Please use "HP 1000 float" and not HP. There are probably N chauvinistic HP computers that just used just "HP" so don't fall into that trap.

>The resulting bit pattern for the HP 1000 float which I believe should be a decimal of 0.05 is
bits = 01101000 11010110 01001110 11110101
bits = 00010110 01101011 01110010 10101111
>One is big endian (the other little!).

No, that's not how scummy little endian works. Only the bytes are swapped, not the bits.

>hoping that the above bit pattern is indeed equal to a decimal of 0.05.

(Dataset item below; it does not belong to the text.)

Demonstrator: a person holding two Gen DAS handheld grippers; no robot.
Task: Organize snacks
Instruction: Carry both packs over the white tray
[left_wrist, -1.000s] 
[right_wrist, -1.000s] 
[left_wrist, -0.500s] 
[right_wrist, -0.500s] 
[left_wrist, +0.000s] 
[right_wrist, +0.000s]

The pattern for .05 for IEEE is: 3d4ccccd
So you need to find a pattern of 11001100...
Acclaimed Contributor

## Re: HP floating point format (HP 1000)

Taking the IEEE formats for .05 I get these bits:
float:
3d4ccccd 0.050000
S:0 E:-5 M:0x4ccccd
S:0 M:1.10011001100110011001101 E:0000101 1
double:
3fa999999999999a 0.050000
S:0 E:-5 M:0x999999999999a
S:0 M:1.1001100110011001100110011001100110011001100110011010 E:0000000101 1

Note: The last bit of the M field needs to be removed as not fitting in the HP1000 format.
So .05 appears to be:
0 1.1001100110011001100110 0000101 1

The M field may be twos complement to match the comment about "opposite in polarity".
Occasional Visitor

## Re: HP floating point format (HP 1000)

Dennis thanks again!

I agree, I think I should be certainly looking for this 1100... pattern.

It seems I first need to check the bit pattern that I am producing with this bitarray tool.

Then I need to try and confirm 0.05 is indeed the decimal number represented by the 4 bytes. There is a tool on our HP-UX system called FCHI which actually does the conversion from HP 1000 float to IEEE for me. I believe FCHI is a black box routine provided by HP, but it should at least provide confirmation of the input data and final result.

If (and it's a big IF) I manage to write the conversion routine from HP 1000 float to IEEE, I will place the conversion routine (albeit in python) on the email thread in recognition of everyones' input and to save future bother for other unfortunates like me! But as I am writing these routines "after hours" it might still take a few weeks to resolve.